Daryl Davis shows a robe given to him by a Klansman who left the KKK. Davis keeps this and other robes he’s been given to remind himself that conversation can reduce hate in the world.

(Photo: U.S. Embassy Jerusalem/Flickr)

Daryl Davis

Daryl Davis is an R&B and blues musician. Nothing brings people together like great music, so Davis could have made this list on his virtuosity alone. But we’ve added him for another reason. As a black man, he made it his mission to befriend members of the Ku Klux Klan.

Davis met his first Klansman while playing piano at the Silver Dollar Lounge in Frederick, Maryland, more than three decades ago. The two struck up a conversation. The Klansman was surprised that a black man played in the same style as Jerry Lee Lewis. Davis informed him that Lewis’s musical idols were black musicians, a surprising revelation for the Klansman.

“The fact that a Klansman and black person could sit down at the same table and enjoy the same music, that was a seed planted,” Davis told NPR. “So, what do you do when you plant a seed? You nourish it. That was the impetus for me to write a book. I decided to go around the country and sit down with Klan leaders and Klan members to find out: How can you hate me when you don’t even know me?”

Over 30 years of conversations, Davis has convinced about 200 people to quit the Klan. When they leave, they give him their robes, which he keeps as a reminder that his efforts have measurably lessened racism in the world.

“Establish a dialogue,” Davis told the Daily Mail. “It’s when the talking stops that the ground becomes fertile for fighting. When two enemies are talking, they’re not fighting.”

How one black man convinced 200 KKK members to quit the Klan… …
How one black man convinced 200 KKK members to quit the Klan

Former Westboro Baptist Church member Megan Phelps-Roper has left the church and now advocates for the power of conversation.
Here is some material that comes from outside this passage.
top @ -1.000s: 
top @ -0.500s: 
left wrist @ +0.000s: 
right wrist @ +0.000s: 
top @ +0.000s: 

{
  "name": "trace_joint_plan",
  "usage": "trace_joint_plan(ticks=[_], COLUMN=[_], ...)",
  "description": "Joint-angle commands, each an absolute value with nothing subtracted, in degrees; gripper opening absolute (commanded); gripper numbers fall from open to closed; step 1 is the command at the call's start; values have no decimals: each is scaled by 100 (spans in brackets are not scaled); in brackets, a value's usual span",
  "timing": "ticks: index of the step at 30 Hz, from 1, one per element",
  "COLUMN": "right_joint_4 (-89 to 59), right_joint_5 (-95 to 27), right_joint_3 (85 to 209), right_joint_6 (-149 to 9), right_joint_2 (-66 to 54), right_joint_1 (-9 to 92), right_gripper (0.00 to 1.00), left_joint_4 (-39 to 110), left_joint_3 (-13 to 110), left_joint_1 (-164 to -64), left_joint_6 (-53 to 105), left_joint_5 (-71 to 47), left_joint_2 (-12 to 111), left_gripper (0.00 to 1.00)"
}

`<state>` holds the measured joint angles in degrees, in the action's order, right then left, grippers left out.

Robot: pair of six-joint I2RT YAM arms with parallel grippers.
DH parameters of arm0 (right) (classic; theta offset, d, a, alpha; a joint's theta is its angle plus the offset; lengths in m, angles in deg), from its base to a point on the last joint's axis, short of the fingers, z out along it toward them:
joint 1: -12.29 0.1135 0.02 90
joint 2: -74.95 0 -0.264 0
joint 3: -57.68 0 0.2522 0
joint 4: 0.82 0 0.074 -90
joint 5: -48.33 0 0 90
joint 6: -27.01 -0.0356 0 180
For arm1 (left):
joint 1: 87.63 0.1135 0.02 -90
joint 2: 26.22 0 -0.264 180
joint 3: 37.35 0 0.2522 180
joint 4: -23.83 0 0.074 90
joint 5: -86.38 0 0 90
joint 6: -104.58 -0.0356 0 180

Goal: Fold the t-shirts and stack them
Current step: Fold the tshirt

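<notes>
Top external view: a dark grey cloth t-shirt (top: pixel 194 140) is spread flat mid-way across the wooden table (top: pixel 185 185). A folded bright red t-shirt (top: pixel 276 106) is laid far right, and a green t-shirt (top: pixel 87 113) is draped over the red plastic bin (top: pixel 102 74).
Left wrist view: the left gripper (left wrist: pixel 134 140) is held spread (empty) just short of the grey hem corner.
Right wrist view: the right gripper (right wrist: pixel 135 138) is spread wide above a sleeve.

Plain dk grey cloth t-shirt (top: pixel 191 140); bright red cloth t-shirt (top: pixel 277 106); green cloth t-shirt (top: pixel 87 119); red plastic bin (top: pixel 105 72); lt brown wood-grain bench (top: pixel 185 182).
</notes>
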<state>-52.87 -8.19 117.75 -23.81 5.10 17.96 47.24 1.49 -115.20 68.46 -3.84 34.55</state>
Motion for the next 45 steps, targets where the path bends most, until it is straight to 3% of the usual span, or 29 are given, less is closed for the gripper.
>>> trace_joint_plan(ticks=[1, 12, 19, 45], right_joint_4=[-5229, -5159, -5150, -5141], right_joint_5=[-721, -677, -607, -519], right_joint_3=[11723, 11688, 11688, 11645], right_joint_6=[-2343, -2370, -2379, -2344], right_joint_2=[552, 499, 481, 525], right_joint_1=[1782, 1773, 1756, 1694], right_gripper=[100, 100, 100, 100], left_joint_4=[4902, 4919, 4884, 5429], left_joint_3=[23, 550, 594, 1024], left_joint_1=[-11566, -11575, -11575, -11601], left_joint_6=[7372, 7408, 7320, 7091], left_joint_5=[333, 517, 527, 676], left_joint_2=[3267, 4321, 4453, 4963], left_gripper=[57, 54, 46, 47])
(Photo by Frederick M. Brown/Getty Images)

Megan Phelps-Roper

Megan Phelps-Roper grew up in the Westboro Baptist Church. At the age of five, she began to picket with her family, hoisting up signs that read “God hates fags,” “Jews stole our land,” or “God sent the IEDs.” Later, she became the voice for the hate-filled organization on social media.

For most people this would be a nonstarter for any conversation, and for many, it was. Twitter responses directed at Phelps-Roper were typically filled with scorn and loathing. But through the noise, some conversations took shape. Phelps-Roper and a few of her detractors began to have open, civil conversations about their opposing beliefs.
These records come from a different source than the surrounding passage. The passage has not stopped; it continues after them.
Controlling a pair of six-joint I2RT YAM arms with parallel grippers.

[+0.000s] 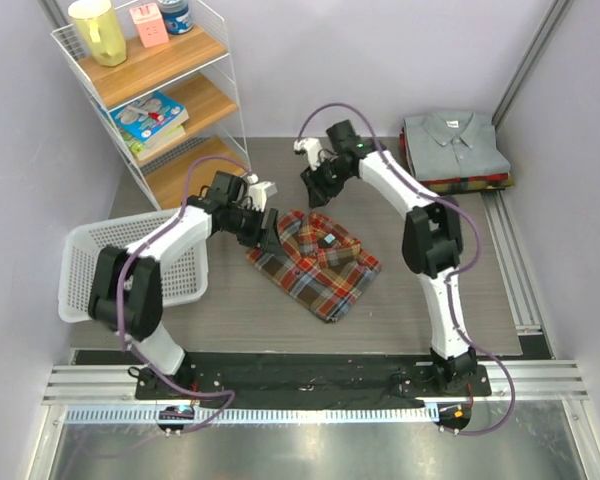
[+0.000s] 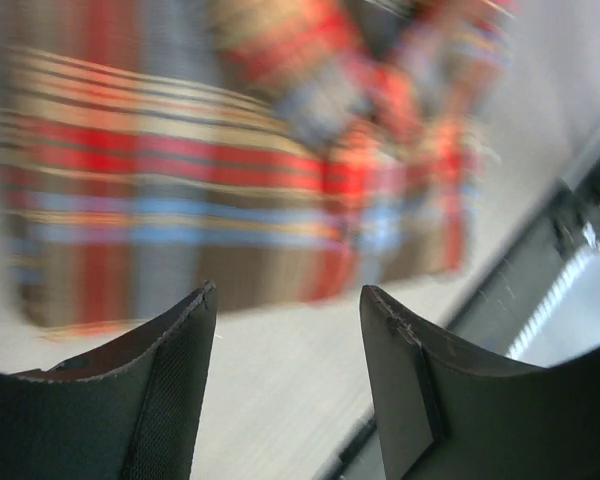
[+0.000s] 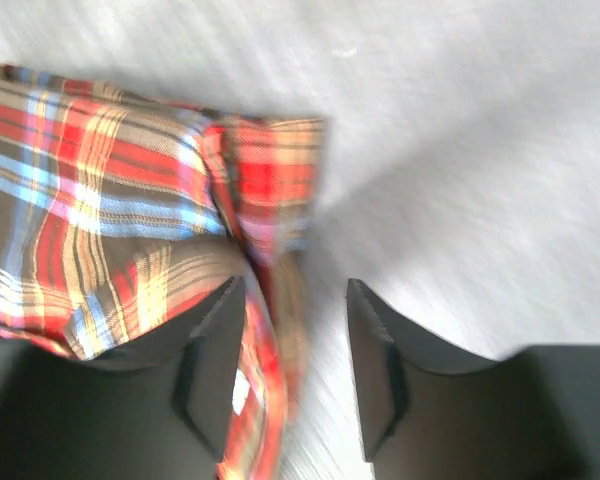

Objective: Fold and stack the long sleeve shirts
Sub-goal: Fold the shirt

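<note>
Two claws, both released, nothing pinched. Mid-bench [image 1: 430, 310]: plaid flannel shirt [image 1: 315, 262] lies as a folded packet, skewed to the bench edges, likely ready for carrying over. Left gripper [image 2: 285, 295] hangs at its far-left edge, jaws apart, bare surface between. Right gripper [image 3: 295, 285] sits over the far edge with a cloth fold under the gap; heavy blur, contact uncertain. Far right corner: grey collared shirt [image 1: 452, 145] tops the stack, the probable destination. Shirts beneath it are mostly hidden.
</note>
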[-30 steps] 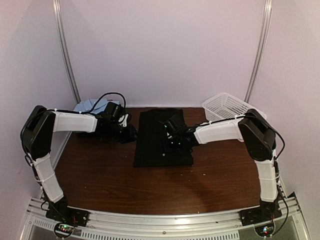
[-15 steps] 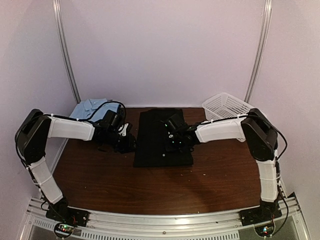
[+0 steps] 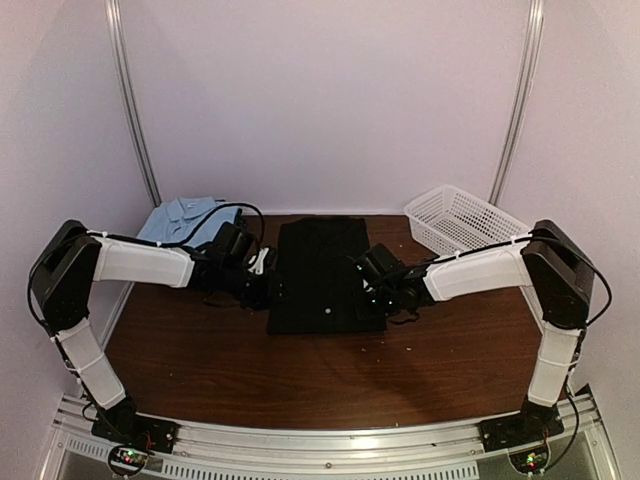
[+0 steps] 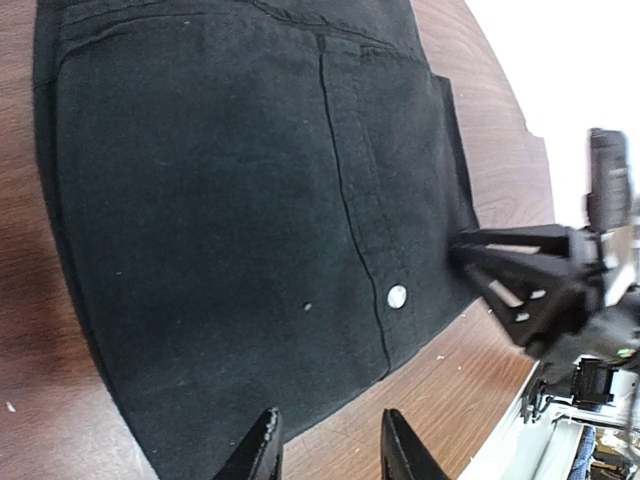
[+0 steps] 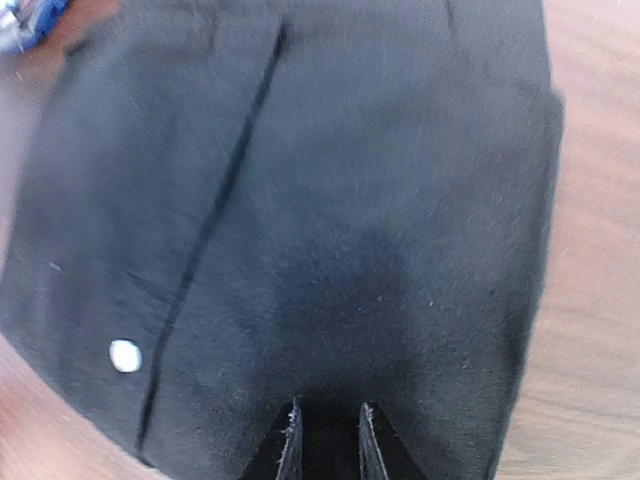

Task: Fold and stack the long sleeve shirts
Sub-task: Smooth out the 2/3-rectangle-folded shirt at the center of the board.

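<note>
Tabletop (image 3: 300,370) of dark wood, seen from above, with two robot arms reaching in. Farthest left, behind the left claw (image 3: 266,288), lies one light blue shirt (image 3: 178,214), collar showing. The left claw has slid in from open wood to the left edge of the black shirt (image 3: 322,272). Its fingers stand partly apart with nothing between them, and the shirt's near corner is just under the tips. The black shirt lies flat as a long rectangle between the two claws, one white button (image 4: 397,296) showing. The right claw (image 3: 378,292) has drawn back from the shirt's middle to its right edge — fingers nearly together over dark cloth, and I cannot tell whether they pinch it. Both claws now flank the shirt, probably readying the next fold. Behind the right claw and to its right sits one white basket (image 3: 462,222). Count — two shirts, two claws, one basket.
</note>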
“There was no confusion about our positions, but the line between friend and foe was becoming blurred,” she said during her TED talk. “We’d started to see each other as human beings, and it changed the way we spoke to one another.”
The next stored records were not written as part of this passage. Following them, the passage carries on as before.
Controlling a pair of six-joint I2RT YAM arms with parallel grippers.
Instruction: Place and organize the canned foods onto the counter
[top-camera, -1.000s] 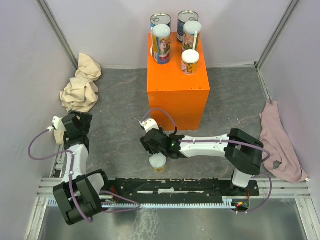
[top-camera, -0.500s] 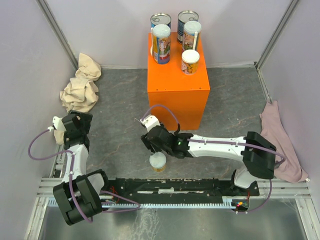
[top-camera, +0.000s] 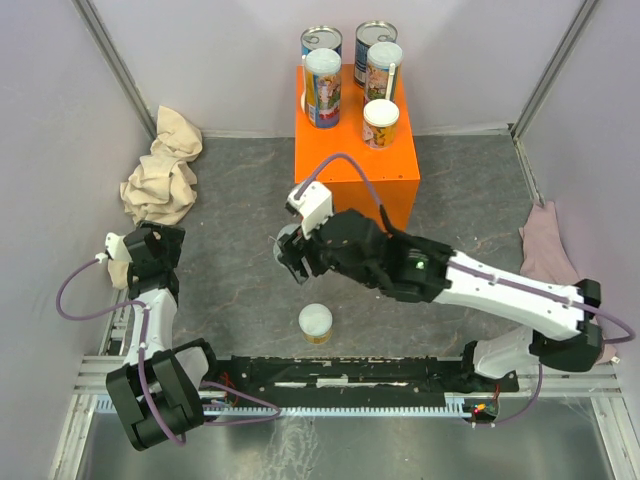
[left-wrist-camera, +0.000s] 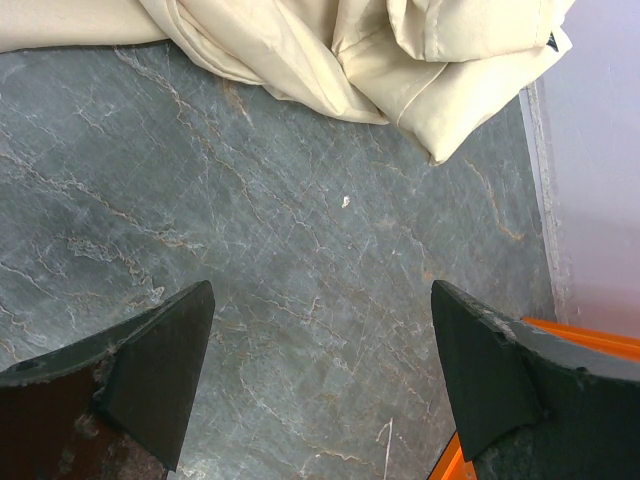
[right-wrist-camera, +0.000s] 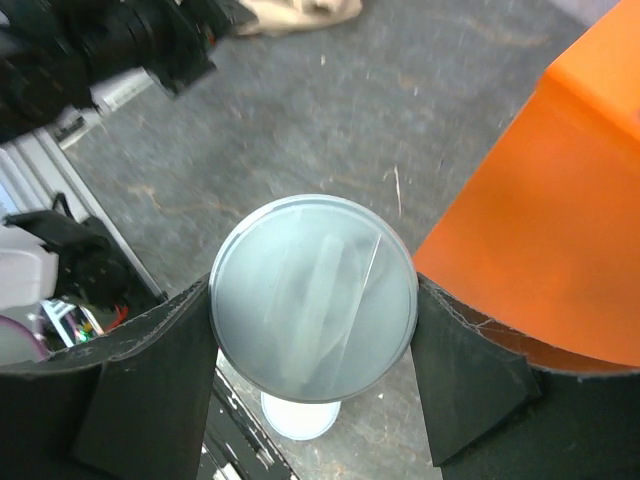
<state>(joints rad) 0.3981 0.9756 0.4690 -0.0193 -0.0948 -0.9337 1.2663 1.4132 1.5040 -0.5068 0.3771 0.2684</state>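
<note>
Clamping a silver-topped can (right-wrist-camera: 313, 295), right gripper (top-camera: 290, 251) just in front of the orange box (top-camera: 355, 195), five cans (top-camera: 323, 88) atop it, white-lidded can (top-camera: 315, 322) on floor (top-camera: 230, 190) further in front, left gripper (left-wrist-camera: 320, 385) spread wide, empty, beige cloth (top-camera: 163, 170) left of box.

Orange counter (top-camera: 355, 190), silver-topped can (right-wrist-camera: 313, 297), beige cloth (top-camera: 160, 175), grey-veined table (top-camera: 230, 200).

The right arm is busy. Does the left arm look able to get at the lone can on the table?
Probably yes: the can stands clear, nothing between it and the open left end effector.
</note>
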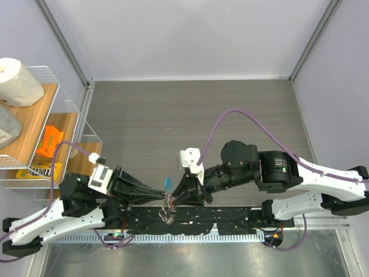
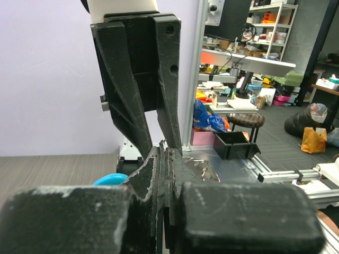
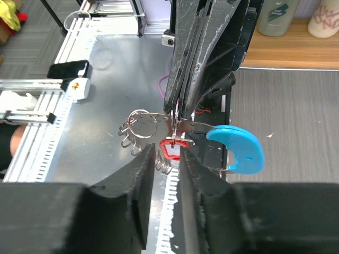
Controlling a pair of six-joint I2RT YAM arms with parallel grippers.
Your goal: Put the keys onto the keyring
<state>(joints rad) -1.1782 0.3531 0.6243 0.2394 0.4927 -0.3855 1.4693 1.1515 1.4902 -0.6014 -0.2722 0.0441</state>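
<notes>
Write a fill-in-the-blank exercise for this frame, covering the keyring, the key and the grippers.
1. The keyring carries a crescent tag coloured ___.
2. The key has a ___ plastic head.
3. The left gripper is shut on the ___.
Missing words: blue; red; keyring.
</notes>
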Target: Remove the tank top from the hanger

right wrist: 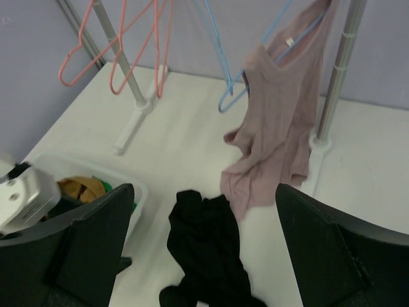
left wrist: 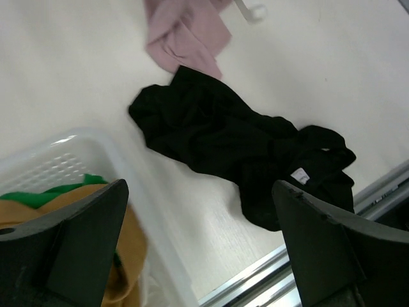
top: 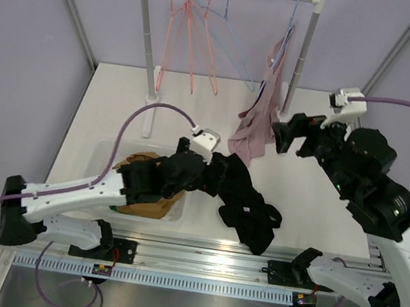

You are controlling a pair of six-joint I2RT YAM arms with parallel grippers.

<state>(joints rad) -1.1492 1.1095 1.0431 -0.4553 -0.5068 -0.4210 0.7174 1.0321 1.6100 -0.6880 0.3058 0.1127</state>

Thanks to her conversations with her cultural “enemies,” she left Westboro in 2012. Today, she speaks publicly on the power of conversations to overcome divisions.

“My friends on Twitter didn’t abandon their beliefs or their principles — only their scorn,” Phelps-Roper said. “They channeled their infinitely justifiable offense and came to me with pointed questions tempered with kindness and humor. They approached me as a human being, and that was more transformative than two full decades of outrage, disdain, and violence.”

Understanding what tolerance means in a highly polarized America
The power of conversations

Of course, there are many unsung heroes whose quiet efforts have made this world a better, less divisive place, and we should celebrate them where we find them. As Sarah Ruger, Director of Free Speech Initiatives at the Charles Koch Institute, argues:

“How can we promote a culture of openness in society that makes us, as individuals, receptive to engaging with even the most deplorable views with the goal of changing them? At the end of the day I’m a John Stuart Mill nerd; I think nothing but good things happen when you engage with ideas with which you disagree. You either learn how to better defend your position, maybe you move closer to truth, maybe you persuade the other of a given view, but either way you’ve all learned something and been made better by that encounter.”

These three people show us the truth of John Stuart Mill’s belief. Engaging and debating with ideas we find wrongheaded or deplorable can not only help our society overcome division, but make us a stronger, more cohesive whole.